The briefs which are being submitted separately deal with the
various themes which will probably run through the meeting. The
purpose of this minute is to consider how the UK should use, in relation to our overall objectives, a theme which may well prove
to constitute the middle ground between condemnation of Vietnam
on the one hand and measures of mere palliation on the other.

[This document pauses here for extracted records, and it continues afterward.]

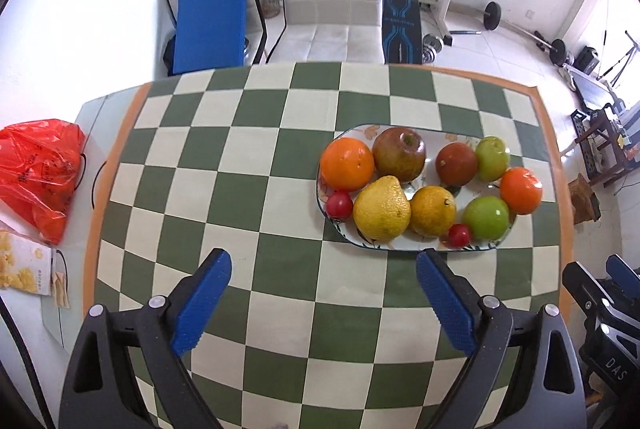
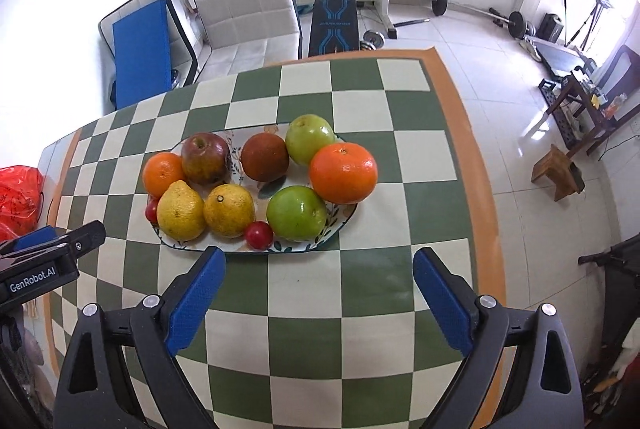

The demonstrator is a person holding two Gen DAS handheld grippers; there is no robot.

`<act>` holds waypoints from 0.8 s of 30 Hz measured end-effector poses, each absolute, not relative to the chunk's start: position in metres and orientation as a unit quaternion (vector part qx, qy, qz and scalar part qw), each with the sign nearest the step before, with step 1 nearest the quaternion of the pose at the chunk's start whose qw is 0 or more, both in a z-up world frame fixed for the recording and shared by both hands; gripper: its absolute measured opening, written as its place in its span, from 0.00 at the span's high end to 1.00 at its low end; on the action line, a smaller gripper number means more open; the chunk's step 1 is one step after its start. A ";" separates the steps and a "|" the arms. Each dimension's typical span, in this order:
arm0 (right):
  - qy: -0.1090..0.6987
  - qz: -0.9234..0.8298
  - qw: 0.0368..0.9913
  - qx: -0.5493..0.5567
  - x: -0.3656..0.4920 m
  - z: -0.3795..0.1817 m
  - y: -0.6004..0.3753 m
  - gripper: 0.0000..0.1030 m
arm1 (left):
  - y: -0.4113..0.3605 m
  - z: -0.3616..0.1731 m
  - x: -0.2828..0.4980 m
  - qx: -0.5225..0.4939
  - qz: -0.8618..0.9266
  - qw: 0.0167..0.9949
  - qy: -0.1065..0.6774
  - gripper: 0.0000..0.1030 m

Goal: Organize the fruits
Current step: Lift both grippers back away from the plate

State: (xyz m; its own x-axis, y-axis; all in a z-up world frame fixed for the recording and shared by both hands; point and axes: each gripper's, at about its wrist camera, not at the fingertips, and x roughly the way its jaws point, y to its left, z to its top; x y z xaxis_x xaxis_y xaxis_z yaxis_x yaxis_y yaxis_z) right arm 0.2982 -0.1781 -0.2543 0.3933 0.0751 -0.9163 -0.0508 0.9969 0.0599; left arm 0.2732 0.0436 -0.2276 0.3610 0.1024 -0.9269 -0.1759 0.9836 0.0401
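An oval flowered plate [image 1: 440, 138] [image 2: 340, 225] on the checked tablecloth holds several fruits: two oranges [image 1: 347, 163] [image 2: 343, 172], a red apple [image 1: 399, 154] [image 2: 206, 158], a dark red fruit [image 1: 456, 164] [image 2: 265, 157], two green apples [image 1: 486, 217] [image 2: 296, 213], a yellow lemon [image 1: 382, 210] [image 2: 180, 211], a yellow-orange citrus [image 1: 433, 211] [image 2: 229, 210] and two small red tomatoes [image 1: 459, 235] [image 2: 259, 235]. My left gripper [image 1: 323, 271] is open and empty, near and left of the plate. My right gripper [image 2: 319, 267] is open and empty just before the plate's near rim.
A red plastic bag [image 1: 38, 173] and a snack packet [image 1: 24, 265] lie off the cloth at the left. A white chair [image 1: 332, 1] stands behind the table. The right table edge [image 2: 476, 169] drops to a tiled floor with gym gear.
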 end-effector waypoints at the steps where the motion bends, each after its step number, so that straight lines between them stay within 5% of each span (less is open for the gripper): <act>1: 0.545 0.037 0.837 0.011 0.293 -0.247 -0.179 0.06 | 0.043 -0.221 0.268 -0.033 0.081 0.828 0.554 0.08; 24: 0.454 0.052 0.889 0.006 0.118 -0.066 -0.175 0.06 | 0.022 -0.073 0.106 -0.040 0.032 0.889 0.454 0.08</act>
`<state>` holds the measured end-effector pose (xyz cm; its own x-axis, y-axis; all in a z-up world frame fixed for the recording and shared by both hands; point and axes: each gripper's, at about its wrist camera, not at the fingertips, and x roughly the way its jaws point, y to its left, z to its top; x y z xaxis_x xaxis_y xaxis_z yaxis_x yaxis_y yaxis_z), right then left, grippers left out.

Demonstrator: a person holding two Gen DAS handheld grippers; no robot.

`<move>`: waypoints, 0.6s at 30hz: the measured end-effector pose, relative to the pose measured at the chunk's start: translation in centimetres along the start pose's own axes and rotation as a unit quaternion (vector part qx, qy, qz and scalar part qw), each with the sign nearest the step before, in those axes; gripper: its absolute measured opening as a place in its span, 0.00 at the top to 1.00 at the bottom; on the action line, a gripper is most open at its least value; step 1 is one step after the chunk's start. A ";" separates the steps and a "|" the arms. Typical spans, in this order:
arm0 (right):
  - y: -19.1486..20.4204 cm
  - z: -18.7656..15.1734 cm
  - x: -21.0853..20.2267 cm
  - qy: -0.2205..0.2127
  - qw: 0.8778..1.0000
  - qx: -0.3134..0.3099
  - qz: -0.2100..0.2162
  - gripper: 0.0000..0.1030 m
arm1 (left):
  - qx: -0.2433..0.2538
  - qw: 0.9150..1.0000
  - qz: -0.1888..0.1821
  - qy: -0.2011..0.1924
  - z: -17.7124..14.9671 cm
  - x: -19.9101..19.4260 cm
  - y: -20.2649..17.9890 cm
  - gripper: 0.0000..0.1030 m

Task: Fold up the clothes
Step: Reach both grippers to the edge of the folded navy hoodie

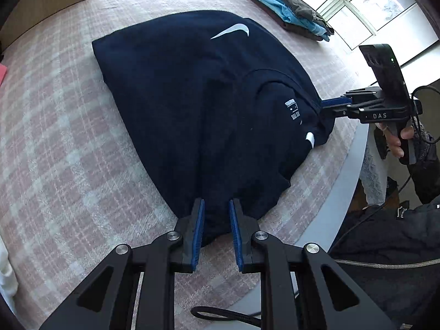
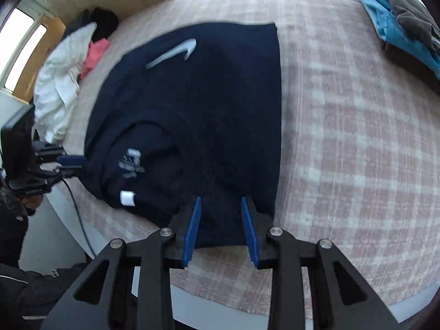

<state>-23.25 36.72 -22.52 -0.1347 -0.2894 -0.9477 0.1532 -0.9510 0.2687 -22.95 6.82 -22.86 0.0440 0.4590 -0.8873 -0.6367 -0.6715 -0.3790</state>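
I have both sets of jaws narrowed on the navy sweatshirt (image 1: pixel 192 104): left gripper (image 1: pixel 217 231) and right gripper (image 2: pixel 221 228) each pinch its near edge, cloth spreading ahead across the bench (image 1: pixel 68 137).

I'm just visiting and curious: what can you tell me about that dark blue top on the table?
The navy sweatshirt looks like soft, thick cotton, with a white swoosh, small white print inside the collar and a white tag. It lies folded on the pink checked tablecloth. The left gripper and right gripper each clamp its near edge.
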 end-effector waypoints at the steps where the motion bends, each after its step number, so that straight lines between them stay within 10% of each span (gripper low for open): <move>1: 0.3 -0.4 -0.2 0.001 1.000 -0.009 -0.005 0.70 | -0.001 1.000 0.002 0.001 0.0 -0.4 0.0 0.82; 11: -1.2 2.4 -6.2 -0.092 0.996 0.016 0.001 0.58 | -0.008 0.998 0.053 -0.030 1.1 -4.6 0.4 0.73; 18: -3.0 3.4 -4.2 -0.105 0.993 0.041 -0.022 0.57 | -0.101 0.994 0.027 -0.044 1.9 -3.8 4.0 0.72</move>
<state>-26.50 40.39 -18.79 -0.3418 -0.2559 -0.9043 0.0640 -0.9663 0.2492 -27.16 3.45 -20.48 -0.0594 0.4627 -0.8845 -0.4693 -0.7950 -0.3844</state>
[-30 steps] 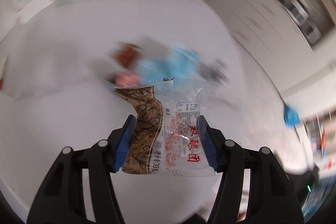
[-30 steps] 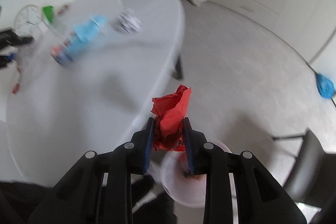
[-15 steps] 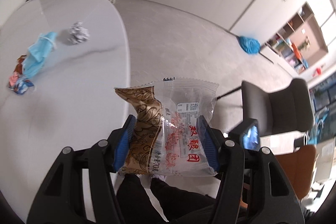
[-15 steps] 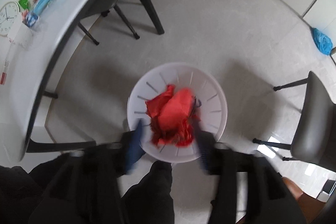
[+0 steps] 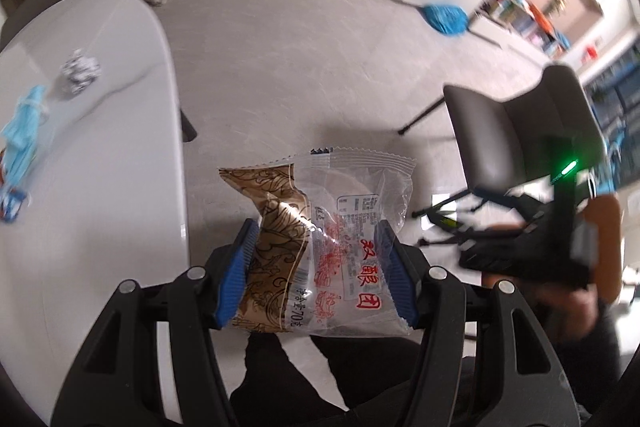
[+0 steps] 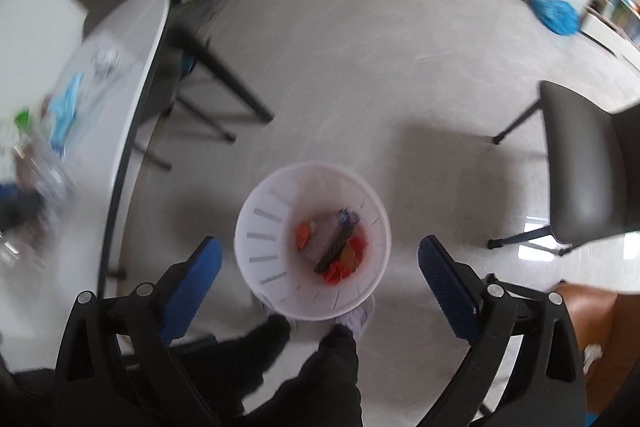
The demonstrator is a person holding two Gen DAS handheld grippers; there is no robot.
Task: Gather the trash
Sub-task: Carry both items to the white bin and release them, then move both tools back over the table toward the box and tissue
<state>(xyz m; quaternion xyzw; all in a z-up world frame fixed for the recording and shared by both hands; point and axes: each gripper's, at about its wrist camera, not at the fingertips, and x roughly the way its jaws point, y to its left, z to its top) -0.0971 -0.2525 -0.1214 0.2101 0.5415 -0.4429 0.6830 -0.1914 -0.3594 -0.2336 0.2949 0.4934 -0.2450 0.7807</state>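
Observation:
My left gripper (image 5: pixel 318 267) is shut on a clear and brown snack wrapper (image 5: pixel 320 247) with red print, held over the floor beside the white table (image 5: pixel 100 147). My right gripper (image 6: pixel 316 263) hangs above the white trash bin (image 6: pixel 264 227), its jaws opening wide with nothing between them. Red crumpled paper (image 6: pixel 344 263) and other wrappers lie at the bin's bottom. On the table remain a foil ball (image 5: pixel 80 71), a blue face mask (image 5: pixel 24 131) and a small wrapper (image 5: pixel 10 203). The right gripper's body (image 5: pixel 532 247) shows at the right of the left wrist view.
A dark chair (image 6: pixel 584 171) stands right of the bin, also the chair (image 5: pixel 520 135) in the left wrist view. A blue mop head (image 6: pixel 556 13) lies on the floor far back. The person's dark trouser legs (image 6: pixel 304 367) are under both grippers. Table legs (image 6: pixel 224 79) stand left of the bin.
The right gripper swung from the table to above the bin, opened, and the red paper dropped into it. The left gripper carried the wrapper off the table toward the floor side.

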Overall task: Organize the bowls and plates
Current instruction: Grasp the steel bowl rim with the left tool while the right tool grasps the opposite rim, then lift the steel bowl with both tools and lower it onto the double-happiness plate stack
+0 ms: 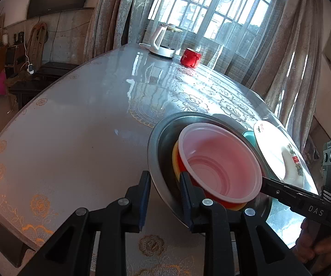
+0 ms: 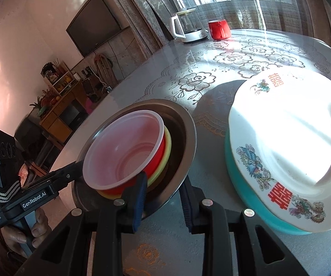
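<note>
Sunlit glass table (image 1: pixel 77 124): both the left gripper (image 1: pixel 165 197) and right gripper (image 2: pixel 163 197) clamp the slippery, rigid metal basin (image 2: pixel 188 138) rim, stacked light plastic bowls (image 2: pixel 124 151) inside.

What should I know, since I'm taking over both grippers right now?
Left gripper: fingers straddle the steel basin rim; grip unclear.
Right gripper: likewise, across the basin.
Done: pink bowl tops the bowls nested in the basin; white plate sits on the teal dish.
Left: probably placing the basin stack.
</note>
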`<control>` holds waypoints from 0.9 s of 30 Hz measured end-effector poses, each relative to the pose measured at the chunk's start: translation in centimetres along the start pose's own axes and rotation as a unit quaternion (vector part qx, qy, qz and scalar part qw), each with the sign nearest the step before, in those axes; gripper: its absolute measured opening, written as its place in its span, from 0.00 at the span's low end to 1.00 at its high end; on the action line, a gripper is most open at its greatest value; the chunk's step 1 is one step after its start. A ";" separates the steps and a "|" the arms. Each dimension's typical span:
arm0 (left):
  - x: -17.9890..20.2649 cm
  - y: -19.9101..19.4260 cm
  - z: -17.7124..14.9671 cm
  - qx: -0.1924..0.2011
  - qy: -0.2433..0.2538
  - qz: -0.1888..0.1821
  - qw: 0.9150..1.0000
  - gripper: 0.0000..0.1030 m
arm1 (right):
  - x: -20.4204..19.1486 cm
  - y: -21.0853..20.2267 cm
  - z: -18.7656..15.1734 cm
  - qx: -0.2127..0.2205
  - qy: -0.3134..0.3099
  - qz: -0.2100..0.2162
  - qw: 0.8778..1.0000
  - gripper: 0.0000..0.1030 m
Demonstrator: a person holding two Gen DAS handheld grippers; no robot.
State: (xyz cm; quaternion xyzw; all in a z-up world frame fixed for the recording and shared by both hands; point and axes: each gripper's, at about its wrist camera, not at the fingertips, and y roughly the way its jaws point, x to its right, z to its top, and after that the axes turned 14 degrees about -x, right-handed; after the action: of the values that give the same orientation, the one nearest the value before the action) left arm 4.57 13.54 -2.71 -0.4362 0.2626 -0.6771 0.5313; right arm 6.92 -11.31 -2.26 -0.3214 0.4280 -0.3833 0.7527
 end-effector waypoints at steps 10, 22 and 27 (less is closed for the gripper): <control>0.3 -1.0 -0.5 0.021 0.023 -0.010 0.999 0.25 | -1.0 -0.6 -0.2 0.013 -0.029 -0.007 0.999 0.28; 4.3 -3.7 1.1 0.064 0.064 -0.043 0.995 0.25 | 0.0 -5.2 -0.6 0.067 -0.032 -0.010 0.997 0.28; 8.4 -3.5 2.8 0.070 0.104 -0.059 0.990 0.26 | 1.5 -8.9 -0.9 0.107 -0.024 -0.039 0.993 0.28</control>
State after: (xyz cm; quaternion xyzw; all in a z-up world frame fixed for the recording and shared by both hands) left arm 4.81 6.90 4.08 -0.3396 0.2417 -0.7660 0.4894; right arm 3.96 -17.16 4.00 -0.2645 0.3531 -0.4484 0.7774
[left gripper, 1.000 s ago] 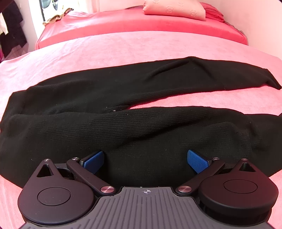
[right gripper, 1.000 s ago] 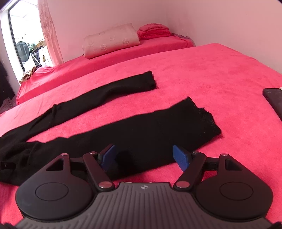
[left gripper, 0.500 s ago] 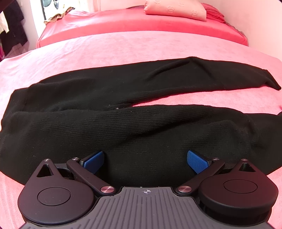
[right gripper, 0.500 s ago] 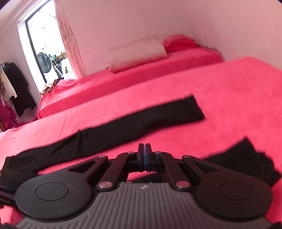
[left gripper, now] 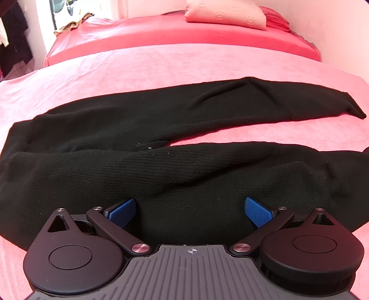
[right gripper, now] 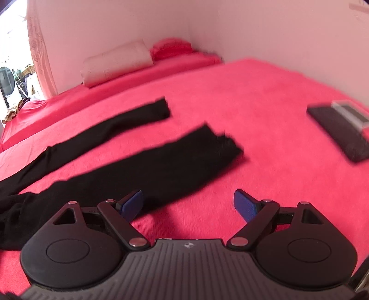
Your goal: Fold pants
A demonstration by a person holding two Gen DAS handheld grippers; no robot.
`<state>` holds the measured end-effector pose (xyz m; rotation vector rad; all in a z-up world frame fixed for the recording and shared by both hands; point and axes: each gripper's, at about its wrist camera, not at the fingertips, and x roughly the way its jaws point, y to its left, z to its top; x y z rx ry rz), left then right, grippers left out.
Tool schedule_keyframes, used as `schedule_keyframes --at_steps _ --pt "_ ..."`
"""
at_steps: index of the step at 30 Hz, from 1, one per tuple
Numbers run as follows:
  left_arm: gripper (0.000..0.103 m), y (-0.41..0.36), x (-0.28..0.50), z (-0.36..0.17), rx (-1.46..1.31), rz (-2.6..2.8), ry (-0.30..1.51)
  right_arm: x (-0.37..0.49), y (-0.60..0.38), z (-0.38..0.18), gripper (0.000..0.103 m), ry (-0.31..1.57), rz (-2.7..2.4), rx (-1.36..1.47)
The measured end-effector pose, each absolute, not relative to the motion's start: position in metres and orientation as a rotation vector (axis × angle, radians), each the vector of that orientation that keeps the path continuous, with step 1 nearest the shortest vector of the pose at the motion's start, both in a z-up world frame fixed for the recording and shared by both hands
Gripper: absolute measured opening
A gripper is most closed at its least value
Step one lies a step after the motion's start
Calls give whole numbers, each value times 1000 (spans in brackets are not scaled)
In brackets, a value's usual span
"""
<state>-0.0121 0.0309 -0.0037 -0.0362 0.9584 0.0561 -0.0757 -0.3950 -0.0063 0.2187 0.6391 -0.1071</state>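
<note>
Left gripper [left gripper: 188,208] hangs over the near leg of the black pants [left gripper: 161,166], fingers apart; right gripper [right gripper: 188,204] is spread too, near that leg's hem. Pants lie flat on the pink bed [left gripper: 138,67], 2 legs splayed; beyond, a pillow [left gripper: 224,13], and a dark case [right gripper: 339,131] to the right

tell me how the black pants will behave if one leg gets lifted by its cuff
The black pants look like soft knit, already creased on the bed, so the leg will probably droop limply. They seem light, so the lift should be easy. The plush cover may grip them, so the rest probably drags rather than slides.
</note>
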Motion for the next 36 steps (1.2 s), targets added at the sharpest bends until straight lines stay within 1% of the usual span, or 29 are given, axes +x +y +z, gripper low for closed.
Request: schedule_keyframes --at_steps 4,6,7,8,9,10,13,16,20,22,24,27,28,29,30,32,33,35,36 --pt "103 31 -14 -4 -43 62 951 -52 -379 -10 89 633 29 261" --pt "103 31 -16 -4 -41 64 949 -36 -371 -12 88 598 23 243" --pt "103 31 -17 -3 -41 64 949 -28 -368 -11 84 581 13 239" --pt "103 31 -17 -3 -40 62 949 -21 -367 -9 75 571 8 238" --pt "103 32 -17 -3 -41 61 950 -14 -367 -7 44 569 7 247" --pt "103 33 -17 -4 -43 60 949 -7 -370 -5 25 564 7 272" --pt "103 34 -17 -4 -49 60 945 11 -370 7 13 545 99 361" --pt "103 33 -14 -2 -60 80 942 27 -346 34 12 477 169 267" --pt "103 32 -11 7 -83 108 912 36 -362 79 12 299 187 361" --pt "103 30 -9 10 -82 106 894 37 -381 86 11 255 167 397" --pt "103 28 -5 7 -75 101 892 49 -398 74 12 293 89 347" --pt "103 25 5 -6 -63 103 943 76 -417 29 14 559 -51 288" --pt "103 23 5 -9 -52 107 939 74 -424 19 14 584 -89 296" --pt "103 22 3 -9 -43 106 929 64 -429 13 14 556 -150 291" --pt "103 22 2 -8 -39 104 926 55 -432 13 17 521 -204 276" --pt "103 23 0 -5 -44 94 924 38 -431 18 27 463 -261 247" --pt "103 25 -1 -4 -47 95 922 32 -425 22 32 441 -237 235" --pt "103 30 -8 0 -46 113 901 22 -408 30 41 423 -140 208" --pt "103 32 -12 2 -39 131 885 20 -394 35 53 428 -66 194"
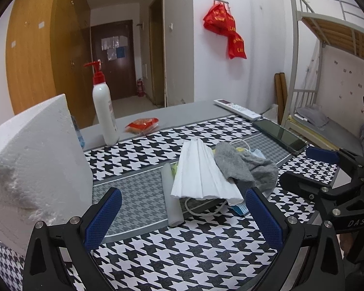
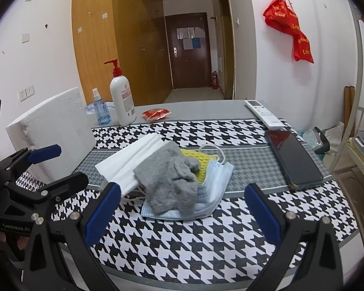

2. The Vietnamese defence of their position has hitherto centred
on the claim that they are already doing their best to cooperate
with the rest of the world through their "7 point agreement" of 30 May with the UNHCR. ALL refugees leaving outside that framework are, they say, doing so illegally and contrary to their wishes. This of course slurs over the reasons for such departures and the
Vietnam authorities' own well established role in them. But it
suggests that at the conference Vietnam may well try to disarm
criticism by promising to extend the orderly departure programme
to cover as many refugees as the UNHCR and the resettlement
countries can process and accept.
3.
The dangers of this idea are summarised in Brief No 5, copy attached. It would undoubtedly require careful handling both in discussion and in practice, and could fail because the objectives of the parties are so widely divergent. Perhaps the most awkward problem would be the need to avoid queue-jumping over refugees
already outside Vietnam. Nevertheless there are strong reasons, also outlined in the Brief, why the UK and others should at least respond positively to a proposal along these lines.
14.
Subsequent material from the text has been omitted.